Dataset items:
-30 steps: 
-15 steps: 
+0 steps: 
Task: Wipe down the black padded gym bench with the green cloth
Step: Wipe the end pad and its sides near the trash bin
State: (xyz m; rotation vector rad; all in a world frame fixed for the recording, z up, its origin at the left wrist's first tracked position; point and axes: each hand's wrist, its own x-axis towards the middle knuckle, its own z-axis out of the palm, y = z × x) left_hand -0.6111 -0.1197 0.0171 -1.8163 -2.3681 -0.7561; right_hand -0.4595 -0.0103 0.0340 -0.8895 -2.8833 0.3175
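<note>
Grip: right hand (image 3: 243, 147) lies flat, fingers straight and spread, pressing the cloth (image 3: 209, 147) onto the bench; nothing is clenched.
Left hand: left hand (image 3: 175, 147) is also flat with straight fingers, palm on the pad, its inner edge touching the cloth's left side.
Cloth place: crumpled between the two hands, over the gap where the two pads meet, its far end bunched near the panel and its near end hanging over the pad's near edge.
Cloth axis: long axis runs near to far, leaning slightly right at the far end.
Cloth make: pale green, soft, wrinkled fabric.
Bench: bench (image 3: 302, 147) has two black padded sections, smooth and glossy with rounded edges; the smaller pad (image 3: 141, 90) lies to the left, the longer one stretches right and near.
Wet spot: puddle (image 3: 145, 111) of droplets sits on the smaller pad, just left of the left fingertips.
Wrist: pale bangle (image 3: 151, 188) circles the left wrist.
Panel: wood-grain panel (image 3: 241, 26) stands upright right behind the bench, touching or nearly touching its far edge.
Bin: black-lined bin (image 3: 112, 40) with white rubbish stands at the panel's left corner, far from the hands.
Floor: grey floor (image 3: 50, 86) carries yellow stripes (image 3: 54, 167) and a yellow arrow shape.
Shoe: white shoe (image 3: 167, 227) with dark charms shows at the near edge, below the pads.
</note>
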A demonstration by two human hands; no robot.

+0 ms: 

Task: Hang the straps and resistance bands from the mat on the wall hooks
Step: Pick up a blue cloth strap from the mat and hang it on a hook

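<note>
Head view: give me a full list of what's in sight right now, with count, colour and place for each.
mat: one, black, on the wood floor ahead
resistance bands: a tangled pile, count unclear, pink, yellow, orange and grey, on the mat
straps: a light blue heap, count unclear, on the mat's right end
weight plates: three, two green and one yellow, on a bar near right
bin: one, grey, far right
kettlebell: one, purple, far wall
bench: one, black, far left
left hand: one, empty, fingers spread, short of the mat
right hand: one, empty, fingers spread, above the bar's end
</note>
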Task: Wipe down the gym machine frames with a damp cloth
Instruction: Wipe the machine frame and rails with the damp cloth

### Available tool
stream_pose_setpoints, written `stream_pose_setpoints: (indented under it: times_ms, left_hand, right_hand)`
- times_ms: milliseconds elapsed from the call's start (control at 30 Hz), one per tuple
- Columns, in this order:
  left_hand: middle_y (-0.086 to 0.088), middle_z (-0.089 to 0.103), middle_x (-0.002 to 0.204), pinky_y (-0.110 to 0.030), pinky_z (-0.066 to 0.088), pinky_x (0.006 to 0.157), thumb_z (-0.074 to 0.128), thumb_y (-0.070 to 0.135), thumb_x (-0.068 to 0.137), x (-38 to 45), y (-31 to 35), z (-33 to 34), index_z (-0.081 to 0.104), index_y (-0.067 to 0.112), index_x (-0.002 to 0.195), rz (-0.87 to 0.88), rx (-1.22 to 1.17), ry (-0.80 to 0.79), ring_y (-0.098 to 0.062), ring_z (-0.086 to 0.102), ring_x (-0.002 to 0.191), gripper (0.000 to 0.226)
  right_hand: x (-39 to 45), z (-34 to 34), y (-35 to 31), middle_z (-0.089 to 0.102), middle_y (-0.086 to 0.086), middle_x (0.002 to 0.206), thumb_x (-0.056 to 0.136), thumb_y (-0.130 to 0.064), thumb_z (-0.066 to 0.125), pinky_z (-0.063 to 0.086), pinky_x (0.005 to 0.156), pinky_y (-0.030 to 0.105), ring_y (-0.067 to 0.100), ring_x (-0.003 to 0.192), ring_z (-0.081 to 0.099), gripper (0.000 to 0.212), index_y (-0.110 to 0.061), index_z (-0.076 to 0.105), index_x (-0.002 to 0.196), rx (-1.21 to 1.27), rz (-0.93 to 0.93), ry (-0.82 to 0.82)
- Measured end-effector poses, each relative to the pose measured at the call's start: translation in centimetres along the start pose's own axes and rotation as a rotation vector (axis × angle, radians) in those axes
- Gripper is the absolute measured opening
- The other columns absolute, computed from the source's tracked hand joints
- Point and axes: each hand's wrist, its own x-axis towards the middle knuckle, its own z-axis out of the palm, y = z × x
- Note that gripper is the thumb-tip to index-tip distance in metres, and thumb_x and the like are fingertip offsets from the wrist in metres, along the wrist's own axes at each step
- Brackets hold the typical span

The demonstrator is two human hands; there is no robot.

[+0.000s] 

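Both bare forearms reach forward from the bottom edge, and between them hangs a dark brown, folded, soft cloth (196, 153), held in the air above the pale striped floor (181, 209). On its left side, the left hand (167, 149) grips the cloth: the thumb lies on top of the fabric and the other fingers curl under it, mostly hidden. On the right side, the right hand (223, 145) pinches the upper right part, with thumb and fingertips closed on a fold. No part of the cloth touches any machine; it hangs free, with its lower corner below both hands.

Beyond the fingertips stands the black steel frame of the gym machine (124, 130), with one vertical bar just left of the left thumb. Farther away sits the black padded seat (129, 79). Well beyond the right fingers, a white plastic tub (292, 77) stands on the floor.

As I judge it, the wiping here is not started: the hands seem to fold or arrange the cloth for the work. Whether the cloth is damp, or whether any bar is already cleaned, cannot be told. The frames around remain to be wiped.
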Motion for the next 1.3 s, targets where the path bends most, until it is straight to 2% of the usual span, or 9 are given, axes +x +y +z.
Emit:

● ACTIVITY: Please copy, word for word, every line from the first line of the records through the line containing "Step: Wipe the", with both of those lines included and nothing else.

● RESULT:
-30 steps: 
-15 steps: 
+0 steps: 
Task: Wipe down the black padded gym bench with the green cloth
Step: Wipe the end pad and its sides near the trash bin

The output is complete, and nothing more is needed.